Sydney Harris (1917-2009) was born on June 23, 1917, to Samuel Aaron and Rose Harris (nee: Geldzaeler). Samuel worked as a salesman. Sydney's maternal grandparents, Mark and Yetta Geldzaeler (nee: Shumer) immigrated to Toronto in the 1880s. Mark Geldzaeler was the Chazan at Holy Blossom Temple. Sydney's paternal grandparents, Samuel and Sarah Harris (nee: Buker), and their children, also immigrated to Canada in the 1890s. Samuel Harris (senior) owned the Harris Delicatessen (later a tobacco store) and was one of the founders of the Hebrew Free Loan Society.
Sydney Harris received degrees from the University of Toronto and Osgoode Hall Law School, and then worked as a lawyer in Ottawa. He, along with Harold Rubenstein, founded the law firm of Harris and Rubenstein.
Appointed as a judge of the Ontario Provincial Court in 1976, he rendered decisions on very noteworthy cases. In 1978 he acquitted officers of the Pink Triangle Press and gay magazine Body Politic of charges of possession and distribution of obscene materials. He also dismissed the charges against Magder Furs for doing business on a Sunday. In 1988, he convicted NHL player Dino Ciccarelli for his on-ice attack on a player from the opposing team.

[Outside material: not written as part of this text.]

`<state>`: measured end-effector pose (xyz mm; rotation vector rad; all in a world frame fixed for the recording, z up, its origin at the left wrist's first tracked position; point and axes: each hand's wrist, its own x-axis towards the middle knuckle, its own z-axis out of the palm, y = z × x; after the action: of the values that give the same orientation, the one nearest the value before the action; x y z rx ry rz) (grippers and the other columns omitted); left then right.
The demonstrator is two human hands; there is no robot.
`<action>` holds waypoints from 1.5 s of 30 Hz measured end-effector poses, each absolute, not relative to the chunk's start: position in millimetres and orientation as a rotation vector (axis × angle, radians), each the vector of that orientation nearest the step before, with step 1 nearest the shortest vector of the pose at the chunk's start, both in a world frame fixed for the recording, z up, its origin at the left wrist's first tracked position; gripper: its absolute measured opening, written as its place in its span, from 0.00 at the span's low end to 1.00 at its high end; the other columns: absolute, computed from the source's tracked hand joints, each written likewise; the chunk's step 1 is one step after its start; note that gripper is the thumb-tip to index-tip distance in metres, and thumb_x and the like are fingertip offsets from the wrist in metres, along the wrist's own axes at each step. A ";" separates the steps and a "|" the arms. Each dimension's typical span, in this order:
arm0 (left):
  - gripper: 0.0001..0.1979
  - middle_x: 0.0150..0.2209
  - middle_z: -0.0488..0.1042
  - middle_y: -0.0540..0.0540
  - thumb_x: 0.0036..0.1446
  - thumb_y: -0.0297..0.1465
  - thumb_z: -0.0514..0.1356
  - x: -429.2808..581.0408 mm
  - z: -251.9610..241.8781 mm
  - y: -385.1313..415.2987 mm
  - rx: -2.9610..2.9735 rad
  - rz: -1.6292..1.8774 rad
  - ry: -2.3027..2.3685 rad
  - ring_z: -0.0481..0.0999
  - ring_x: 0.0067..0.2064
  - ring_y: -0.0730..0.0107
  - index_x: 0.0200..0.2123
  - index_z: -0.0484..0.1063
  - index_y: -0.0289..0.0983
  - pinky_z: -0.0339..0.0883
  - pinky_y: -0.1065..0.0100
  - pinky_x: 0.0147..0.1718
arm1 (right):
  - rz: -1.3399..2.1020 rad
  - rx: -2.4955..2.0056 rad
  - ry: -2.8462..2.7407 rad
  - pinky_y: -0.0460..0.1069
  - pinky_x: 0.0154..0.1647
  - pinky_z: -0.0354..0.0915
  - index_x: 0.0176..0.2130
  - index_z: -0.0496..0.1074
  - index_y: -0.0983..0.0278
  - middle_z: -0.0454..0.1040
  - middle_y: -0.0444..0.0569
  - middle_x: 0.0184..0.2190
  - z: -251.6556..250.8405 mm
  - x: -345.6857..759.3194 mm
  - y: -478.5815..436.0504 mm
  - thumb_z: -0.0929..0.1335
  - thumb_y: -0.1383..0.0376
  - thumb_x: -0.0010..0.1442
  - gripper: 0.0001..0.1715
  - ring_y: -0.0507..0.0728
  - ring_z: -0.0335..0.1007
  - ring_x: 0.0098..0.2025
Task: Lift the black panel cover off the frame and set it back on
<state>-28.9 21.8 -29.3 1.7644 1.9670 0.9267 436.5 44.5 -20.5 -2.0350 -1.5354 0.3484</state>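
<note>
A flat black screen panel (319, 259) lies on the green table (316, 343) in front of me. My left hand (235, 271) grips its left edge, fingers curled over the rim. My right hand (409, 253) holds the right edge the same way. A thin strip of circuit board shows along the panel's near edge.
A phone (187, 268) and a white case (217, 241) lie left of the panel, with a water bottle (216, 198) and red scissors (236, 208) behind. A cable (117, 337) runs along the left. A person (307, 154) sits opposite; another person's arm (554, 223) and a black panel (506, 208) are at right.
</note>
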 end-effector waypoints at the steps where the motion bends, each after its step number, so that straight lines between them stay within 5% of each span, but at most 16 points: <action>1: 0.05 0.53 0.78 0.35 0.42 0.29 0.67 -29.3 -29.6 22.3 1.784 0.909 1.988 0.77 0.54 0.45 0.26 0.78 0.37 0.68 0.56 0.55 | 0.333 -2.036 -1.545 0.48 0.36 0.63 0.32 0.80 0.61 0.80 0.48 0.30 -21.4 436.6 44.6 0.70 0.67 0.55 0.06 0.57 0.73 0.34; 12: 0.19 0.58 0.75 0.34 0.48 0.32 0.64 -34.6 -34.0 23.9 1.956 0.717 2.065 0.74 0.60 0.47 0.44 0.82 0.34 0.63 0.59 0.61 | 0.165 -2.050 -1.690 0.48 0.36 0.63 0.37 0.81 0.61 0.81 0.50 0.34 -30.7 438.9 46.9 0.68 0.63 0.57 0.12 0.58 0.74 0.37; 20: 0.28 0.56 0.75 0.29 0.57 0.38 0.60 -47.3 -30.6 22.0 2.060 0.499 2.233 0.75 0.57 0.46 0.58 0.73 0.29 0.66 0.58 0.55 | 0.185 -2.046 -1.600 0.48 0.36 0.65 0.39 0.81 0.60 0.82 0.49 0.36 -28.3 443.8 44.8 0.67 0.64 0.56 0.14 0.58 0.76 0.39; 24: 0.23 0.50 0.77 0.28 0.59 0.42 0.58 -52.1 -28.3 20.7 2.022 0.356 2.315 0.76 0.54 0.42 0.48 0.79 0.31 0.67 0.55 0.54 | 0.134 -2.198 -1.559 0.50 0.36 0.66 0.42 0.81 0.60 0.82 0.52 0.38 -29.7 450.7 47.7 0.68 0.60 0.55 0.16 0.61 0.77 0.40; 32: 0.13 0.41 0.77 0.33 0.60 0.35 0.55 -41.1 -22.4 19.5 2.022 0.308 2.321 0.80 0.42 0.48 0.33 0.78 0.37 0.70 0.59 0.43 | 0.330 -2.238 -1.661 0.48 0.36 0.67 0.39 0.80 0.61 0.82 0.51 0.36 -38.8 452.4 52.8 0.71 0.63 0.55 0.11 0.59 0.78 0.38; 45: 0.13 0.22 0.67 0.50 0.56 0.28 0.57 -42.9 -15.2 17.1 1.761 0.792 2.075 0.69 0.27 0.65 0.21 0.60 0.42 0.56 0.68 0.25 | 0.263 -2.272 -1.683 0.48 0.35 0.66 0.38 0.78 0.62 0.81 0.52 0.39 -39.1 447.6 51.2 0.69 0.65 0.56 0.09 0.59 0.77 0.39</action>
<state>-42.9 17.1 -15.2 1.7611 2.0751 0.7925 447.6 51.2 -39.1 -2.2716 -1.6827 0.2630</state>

He became a small claims court judge when he retired in 1982, and was also a part-time member of the Ontario Assessment Review Board, a referee for the Law Society of Upper Canada and a lay appointee of the Council for the Association of Ontario Land Surveyors.
Sydney Harris was a human rights advocate, fighting for stronger laws in the Criminal Code to combat neo-Nazism. He was also a fervent supporter of the civil rights movement, even meeting with Martin Luther King Junior in 1963.
He was active in the Jewish community, serving as president of the Canadian Council of Reform Congregations national president of Toronto Jewish Vocational Services, and president Canadian Friends of Boys Town Jerusalem. He was also a founding member of Upper Canada Lodge, B'nai Brith. Most notably, he served as president of Canadian Jewish Congress, after serving on CJC's National Executive Committee, Foreign Affairs Committee and Religious Welfare Committee. He was secretary of Holy Blossom Temple's board, and then active at Temple Sinai. He was also known for his opposition to religious education in public schools.
Sydney married Enid Pearlman, a Registered Nurse, in 1950 and they had two children, Mark and David. Sydney Harris died on January 17, 2009.